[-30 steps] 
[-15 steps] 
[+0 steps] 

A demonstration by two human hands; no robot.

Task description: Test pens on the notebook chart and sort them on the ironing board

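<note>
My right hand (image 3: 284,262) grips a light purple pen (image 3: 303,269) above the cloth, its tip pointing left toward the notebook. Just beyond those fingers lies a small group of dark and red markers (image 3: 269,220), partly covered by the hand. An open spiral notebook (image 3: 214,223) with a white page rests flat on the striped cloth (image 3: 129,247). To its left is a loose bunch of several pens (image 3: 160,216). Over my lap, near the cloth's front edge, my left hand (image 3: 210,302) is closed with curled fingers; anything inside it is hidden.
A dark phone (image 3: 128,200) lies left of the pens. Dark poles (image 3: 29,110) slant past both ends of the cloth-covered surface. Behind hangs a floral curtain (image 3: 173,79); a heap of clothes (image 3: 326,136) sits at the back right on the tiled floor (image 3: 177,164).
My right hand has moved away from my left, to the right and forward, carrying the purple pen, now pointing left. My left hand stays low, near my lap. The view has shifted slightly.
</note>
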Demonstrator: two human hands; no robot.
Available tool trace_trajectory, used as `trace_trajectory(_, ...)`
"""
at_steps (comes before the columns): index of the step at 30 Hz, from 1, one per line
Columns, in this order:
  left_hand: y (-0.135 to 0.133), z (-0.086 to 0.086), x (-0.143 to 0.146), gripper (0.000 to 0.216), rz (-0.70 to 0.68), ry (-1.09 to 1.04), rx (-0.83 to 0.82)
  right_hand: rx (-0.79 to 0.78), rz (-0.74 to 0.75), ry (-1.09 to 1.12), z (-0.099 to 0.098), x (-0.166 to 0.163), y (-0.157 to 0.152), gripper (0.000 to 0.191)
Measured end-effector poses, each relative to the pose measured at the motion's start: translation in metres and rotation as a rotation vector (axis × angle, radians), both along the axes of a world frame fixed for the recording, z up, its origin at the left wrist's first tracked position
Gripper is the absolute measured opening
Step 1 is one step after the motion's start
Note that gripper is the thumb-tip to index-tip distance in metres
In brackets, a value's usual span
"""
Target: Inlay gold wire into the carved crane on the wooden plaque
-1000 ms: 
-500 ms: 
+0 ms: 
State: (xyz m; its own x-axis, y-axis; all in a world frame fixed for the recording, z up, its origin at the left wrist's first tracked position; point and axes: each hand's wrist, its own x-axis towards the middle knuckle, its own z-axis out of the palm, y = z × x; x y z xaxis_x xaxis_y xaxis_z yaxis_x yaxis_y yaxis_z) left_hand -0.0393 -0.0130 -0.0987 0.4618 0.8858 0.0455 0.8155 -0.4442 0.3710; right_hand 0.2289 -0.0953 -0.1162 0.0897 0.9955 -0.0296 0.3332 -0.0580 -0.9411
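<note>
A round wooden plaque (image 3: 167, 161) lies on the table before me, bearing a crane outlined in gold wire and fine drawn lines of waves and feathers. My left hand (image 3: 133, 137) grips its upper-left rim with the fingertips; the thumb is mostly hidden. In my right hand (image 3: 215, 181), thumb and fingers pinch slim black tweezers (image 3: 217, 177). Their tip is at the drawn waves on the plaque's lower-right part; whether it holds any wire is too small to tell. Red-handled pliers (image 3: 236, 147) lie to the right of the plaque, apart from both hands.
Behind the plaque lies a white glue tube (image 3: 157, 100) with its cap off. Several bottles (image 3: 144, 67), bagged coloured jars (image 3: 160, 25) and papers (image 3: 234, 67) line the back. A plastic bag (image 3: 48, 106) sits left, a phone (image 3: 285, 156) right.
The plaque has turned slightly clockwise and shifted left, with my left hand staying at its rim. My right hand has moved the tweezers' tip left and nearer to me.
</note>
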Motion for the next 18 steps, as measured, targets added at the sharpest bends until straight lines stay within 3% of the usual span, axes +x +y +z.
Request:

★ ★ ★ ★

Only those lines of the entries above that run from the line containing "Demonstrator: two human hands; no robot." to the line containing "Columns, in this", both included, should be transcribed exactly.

> ANSWER BOX
Demonstrator: two human hands; no robot.
Available tool trace_trajectory, used as `trace_trajectory(_, ...)`
"""
at_steps (comes before the columns): index of the step at 30 Hz, from 1, one per line
Columns, in this order:

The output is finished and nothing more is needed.